* Task requirements
Gather from the material every line that contains the string "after".

* Available data
***
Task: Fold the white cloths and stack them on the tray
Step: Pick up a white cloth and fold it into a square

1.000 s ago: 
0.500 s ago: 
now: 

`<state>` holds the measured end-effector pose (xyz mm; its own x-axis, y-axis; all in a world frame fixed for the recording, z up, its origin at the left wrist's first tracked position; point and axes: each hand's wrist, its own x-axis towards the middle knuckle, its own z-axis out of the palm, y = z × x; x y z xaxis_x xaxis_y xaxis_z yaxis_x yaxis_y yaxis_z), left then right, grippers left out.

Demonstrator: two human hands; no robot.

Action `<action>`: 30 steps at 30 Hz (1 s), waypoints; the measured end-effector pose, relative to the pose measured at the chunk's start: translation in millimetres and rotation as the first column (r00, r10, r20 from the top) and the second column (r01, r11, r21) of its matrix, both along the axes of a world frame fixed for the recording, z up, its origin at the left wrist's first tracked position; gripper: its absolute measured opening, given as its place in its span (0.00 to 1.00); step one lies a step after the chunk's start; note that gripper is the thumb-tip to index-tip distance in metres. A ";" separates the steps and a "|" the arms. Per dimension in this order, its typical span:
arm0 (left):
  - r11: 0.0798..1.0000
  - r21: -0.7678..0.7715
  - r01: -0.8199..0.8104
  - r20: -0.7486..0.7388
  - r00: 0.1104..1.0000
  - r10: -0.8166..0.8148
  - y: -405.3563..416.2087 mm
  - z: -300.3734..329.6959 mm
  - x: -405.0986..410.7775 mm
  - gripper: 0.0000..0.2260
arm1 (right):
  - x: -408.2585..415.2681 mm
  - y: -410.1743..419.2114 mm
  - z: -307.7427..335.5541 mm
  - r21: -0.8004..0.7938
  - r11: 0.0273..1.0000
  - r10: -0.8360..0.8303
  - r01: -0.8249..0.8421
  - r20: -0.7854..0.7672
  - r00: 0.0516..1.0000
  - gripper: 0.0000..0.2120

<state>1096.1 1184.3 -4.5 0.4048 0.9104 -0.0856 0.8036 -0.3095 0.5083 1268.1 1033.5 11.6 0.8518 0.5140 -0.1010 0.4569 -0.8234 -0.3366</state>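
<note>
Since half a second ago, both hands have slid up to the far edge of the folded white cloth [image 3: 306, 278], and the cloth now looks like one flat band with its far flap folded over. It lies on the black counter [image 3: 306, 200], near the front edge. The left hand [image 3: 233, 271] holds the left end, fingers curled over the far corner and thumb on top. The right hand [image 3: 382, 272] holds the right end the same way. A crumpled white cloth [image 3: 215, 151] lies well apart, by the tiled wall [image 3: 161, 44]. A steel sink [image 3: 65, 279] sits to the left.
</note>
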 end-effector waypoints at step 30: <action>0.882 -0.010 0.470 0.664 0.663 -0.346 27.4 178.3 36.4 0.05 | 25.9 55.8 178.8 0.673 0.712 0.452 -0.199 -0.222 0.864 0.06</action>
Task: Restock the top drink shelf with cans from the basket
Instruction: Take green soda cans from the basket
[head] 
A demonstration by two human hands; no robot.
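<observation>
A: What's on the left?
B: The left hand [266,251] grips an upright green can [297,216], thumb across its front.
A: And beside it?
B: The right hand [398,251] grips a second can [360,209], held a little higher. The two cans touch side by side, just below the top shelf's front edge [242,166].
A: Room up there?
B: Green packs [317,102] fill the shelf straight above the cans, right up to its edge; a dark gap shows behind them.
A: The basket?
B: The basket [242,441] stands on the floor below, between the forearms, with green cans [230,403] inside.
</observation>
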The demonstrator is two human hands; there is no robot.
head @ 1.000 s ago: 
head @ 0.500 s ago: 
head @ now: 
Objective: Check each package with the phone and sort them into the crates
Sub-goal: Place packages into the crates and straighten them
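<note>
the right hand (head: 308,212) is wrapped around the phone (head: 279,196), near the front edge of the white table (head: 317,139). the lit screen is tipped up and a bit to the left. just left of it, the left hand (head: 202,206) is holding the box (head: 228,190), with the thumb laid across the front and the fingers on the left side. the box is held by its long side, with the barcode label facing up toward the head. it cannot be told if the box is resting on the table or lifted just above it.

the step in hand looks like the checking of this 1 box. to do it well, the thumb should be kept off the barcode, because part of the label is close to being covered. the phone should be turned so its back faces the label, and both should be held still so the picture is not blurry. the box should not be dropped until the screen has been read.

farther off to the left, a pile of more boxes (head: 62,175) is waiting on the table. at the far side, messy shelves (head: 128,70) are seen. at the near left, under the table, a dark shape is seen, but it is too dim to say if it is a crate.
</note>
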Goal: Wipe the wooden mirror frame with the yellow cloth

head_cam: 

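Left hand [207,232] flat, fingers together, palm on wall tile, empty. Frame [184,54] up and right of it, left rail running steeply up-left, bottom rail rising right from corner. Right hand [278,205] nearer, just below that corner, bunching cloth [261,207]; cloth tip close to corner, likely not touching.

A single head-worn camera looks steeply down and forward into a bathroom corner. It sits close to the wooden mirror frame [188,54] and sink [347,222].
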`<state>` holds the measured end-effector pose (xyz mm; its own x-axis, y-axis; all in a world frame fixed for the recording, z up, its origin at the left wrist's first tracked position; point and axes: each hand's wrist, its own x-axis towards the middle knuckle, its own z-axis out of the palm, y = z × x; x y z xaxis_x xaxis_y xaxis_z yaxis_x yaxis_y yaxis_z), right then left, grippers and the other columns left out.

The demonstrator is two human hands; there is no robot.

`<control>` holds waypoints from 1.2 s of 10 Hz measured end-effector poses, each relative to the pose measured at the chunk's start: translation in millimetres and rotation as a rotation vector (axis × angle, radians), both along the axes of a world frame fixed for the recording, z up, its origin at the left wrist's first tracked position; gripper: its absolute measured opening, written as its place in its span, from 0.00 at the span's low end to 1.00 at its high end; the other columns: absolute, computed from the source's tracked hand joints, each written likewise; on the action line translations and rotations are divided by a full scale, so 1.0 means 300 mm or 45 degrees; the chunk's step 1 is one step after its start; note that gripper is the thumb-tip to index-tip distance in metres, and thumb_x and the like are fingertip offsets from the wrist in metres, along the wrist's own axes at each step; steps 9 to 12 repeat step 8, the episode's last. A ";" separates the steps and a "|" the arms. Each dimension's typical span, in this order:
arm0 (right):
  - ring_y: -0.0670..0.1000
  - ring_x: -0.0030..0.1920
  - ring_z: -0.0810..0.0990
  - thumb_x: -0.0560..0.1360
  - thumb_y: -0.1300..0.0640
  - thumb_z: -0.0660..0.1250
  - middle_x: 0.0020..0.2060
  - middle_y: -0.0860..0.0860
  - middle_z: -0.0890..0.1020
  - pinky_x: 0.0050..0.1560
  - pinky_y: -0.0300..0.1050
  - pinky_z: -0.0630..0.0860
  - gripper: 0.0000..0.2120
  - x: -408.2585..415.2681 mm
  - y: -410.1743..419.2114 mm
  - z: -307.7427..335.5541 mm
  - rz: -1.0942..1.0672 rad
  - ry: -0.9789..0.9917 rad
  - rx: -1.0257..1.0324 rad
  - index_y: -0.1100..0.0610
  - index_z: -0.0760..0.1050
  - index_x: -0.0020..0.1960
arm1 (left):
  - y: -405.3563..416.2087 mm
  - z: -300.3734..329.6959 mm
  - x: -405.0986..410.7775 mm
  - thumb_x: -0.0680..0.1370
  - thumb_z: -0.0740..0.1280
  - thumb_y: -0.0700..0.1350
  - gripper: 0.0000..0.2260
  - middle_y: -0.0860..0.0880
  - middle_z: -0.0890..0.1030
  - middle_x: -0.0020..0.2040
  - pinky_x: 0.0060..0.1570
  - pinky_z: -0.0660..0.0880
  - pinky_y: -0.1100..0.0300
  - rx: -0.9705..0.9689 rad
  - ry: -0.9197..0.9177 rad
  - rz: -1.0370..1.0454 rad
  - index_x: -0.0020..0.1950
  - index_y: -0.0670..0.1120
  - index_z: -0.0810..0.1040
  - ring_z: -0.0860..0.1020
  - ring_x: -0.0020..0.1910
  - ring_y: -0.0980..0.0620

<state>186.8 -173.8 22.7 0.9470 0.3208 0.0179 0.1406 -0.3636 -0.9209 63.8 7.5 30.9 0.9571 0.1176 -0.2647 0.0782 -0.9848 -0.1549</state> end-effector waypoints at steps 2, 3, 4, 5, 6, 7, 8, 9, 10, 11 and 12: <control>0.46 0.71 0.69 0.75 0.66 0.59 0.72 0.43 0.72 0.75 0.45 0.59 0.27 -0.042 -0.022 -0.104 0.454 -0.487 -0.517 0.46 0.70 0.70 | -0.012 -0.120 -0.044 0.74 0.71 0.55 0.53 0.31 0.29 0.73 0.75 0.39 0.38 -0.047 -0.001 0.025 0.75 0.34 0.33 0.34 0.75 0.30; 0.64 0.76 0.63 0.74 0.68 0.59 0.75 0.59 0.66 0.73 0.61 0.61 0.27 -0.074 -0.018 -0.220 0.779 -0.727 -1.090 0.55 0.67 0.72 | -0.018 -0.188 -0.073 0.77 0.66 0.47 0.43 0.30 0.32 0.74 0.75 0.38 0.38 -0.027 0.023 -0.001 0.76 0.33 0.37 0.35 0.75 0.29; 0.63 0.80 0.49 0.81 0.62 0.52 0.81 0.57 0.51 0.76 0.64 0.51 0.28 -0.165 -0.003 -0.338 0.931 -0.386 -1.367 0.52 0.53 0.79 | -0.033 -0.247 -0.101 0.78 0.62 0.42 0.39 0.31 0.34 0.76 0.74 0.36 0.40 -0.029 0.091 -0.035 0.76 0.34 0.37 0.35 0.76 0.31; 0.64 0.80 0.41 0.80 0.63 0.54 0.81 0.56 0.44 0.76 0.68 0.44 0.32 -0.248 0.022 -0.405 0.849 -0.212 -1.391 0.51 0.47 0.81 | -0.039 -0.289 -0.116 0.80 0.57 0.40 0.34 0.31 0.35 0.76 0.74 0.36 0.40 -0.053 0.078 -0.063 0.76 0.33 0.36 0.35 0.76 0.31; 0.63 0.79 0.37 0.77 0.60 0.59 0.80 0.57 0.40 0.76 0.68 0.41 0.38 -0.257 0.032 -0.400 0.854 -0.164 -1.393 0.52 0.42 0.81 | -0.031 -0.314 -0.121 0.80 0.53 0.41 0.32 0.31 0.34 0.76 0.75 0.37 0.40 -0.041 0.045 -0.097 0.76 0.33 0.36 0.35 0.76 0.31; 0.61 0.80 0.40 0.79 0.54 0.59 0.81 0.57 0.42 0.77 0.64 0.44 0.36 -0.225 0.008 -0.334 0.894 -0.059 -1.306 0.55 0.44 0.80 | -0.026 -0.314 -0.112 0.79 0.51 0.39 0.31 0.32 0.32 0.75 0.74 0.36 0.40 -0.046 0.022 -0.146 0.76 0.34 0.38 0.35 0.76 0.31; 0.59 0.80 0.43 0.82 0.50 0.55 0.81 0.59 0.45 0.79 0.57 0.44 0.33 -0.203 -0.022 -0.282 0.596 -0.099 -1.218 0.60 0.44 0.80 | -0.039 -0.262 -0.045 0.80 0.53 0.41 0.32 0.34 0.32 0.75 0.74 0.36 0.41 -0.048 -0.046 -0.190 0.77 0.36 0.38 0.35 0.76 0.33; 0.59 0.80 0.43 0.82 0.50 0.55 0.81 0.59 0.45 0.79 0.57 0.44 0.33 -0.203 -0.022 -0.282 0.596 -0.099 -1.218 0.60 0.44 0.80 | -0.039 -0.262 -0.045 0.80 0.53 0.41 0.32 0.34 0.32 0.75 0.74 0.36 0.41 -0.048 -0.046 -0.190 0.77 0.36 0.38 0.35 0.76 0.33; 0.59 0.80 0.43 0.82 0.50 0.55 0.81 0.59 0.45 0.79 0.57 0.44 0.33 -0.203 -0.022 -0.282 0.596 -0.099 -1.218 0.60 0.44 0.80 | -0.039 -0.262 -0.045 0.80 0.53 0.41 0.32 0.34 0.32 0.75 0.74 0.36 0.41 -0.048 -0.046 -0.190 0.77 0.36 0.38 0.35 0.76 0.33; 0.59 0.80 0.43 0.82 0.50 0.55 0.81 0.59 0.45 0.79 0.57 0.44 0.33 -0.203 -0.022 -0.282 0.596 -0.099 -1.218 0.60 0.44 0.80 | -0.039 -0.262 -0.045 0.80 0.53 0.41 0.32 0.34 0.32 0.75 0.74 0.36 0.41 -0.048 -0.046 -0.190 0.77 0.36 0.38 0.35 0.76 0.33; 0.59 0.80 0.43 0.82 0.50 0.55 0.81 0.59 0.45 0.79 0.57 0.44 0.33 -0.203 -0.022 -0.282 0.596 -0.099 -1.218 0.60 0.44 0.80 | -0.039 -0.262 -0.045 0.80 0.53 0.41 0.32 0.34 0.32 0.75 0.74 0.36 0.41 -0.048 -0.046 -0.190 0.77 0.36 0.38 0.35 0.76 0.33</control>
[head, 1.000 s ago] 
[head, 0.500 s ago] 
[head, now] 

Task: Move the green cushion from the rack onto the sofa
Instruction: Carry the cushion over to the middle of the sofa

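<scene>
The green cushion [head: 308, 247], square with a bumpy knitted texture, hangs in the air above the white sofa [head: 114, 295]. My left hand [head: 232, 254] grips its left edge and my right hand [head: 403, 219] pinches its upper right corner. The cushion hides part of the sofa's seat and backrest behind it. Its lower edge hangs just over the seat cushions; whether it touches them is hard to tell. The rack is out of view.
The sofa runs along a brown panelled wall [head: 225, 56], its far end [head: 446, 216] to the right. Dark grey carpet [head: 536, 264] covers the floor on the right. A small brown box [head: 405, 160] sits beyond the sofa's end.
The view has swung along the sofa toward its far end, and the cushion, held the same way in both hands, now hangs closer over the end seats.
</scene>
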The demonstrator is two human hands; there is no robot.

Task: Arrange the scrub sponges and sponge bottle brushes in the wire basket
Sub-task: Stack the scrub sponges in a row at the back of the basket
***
* Your solution
Action `<action>`: 30 steps at 30 Hz (1 s), waypoints; the measured end-effector pose, relative to the pose measured at the chunk's start: translation in millimetres and rotation as the first column (r00, r10, r20 from the top) and the second column (r01, r11, r21) of its matrix, both along the axes of a world frame fixed for the recording, z up, its origin at the left wrist's first tracked position; gripper: its absolute measured opening, given as its place in its span (0.00 to 1.00); step one lies a step after the chunk's start; note that gripper is the thumb-tip to index-tip distance in metres. A ";" separates the steps and a "|" the arms. Per dimension in this order, its typical span:
`<control>` holds waypoints from 1.2 s of 10 Hz measured end-effector poses, each relative to the pose measured at the chunk's start: translation in millimetres and rotation as a rotation vector (axis × angle, radians), both along the axes of a world frame fixed for the recording, z up, its origin at the left wrist's first tracked position; gripper: its absolute measured opening, written as its place in its span, from 0.00 at the span's low end to 1.00 at its high end; the other columns: absolute, computed from the source's tracked hand joints, each written likewise; on the action line translations and rotations are divided by a full scale, so 1.0 means 300 mm or 45 degrees; the chunk's step 1 is one step after its start; note that gripper is the thumb-tip to index-tip distance in metres, and thumb_x and the like are fingertip offsets from the wrist in metres, along the wrist's own axes at each step; steps 9 to 12 repeat step 8, the episode's last. A ";" separates the steps and a "|" the arms. Each dimension's typical span, in this order:

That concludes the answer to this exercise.